In the time she has left, Dava must come to terms with the decisions that have led to this moment—and make peace with those closest to her before it's too late. Compassionately written and chock-full of humor and heart, this powerful novel examines public versus private legacy, the complexities of love, and the never-ending joys—and frustrations—of family.
Includes a Reading Group Guide.
A Good Morning America and Lilly Singh's Lilly Library Book Club pick
Most anticipated in fall 2021 by TIME, The Washington Post, Bustle, Goodreads, and Debutiful • An Indie Next Pick • A Publishers Marketplace Buzz Book for Fall/Winter 2021 • Longlisted for the 2021 Center for Fiction First Novel Prize
PUBLISHERS WEEKLY
Ramisetti's uneven, somewhat overstuffed debut features a family drama suffused with music and media attention. The year is 2044, and 70-year-old billionaire Dava Shastri, recently diagnosed with terminal cancer, has arranged to die by assisted suicide on her private island off the coast of Long Island, surrounded by family members gathered for the winter holidays.
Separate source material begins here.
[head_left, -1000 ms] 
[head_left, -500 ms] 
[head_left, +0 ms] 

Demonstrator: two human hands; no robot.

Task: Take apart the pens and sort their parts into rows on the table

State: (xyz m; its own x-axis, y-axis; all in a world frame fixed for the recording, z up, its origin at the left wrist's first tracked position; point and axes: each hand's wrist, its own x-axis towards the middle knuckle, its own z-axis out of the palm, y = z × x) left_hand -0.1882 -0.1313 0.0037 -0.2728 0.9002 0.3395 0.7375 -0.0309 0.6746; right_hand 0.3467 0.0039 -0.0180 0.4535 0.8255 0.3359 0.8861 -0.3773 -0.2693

Shastri, who got rich as a music industry disrupter but made a name for herself through philanthropy, can't resist knowing what the world will make of her legacy. She leaks news of her death just days before planning to follow through, but to her consternation, news websites fixate on speculation about an Oscar-winning love song written by an old friend, purportedly about her, and on a blog post by a woman who thinks Dava might be her mother. Dava's flashbacks to her younger years are punctuated by revealing conversations with each of her four adult children, who fret about their shares of the estate and struggle with their own inner conflicts. The characters' intense reactions to the media revelations feel out of proportion to their actual import, however, and there's a numbing sameness to the family's interactions with one another, though Ramisetti excels in her portrait of a woman facing the end of a remarkably expansive and generous life. Overall, this feels a bit too digressive.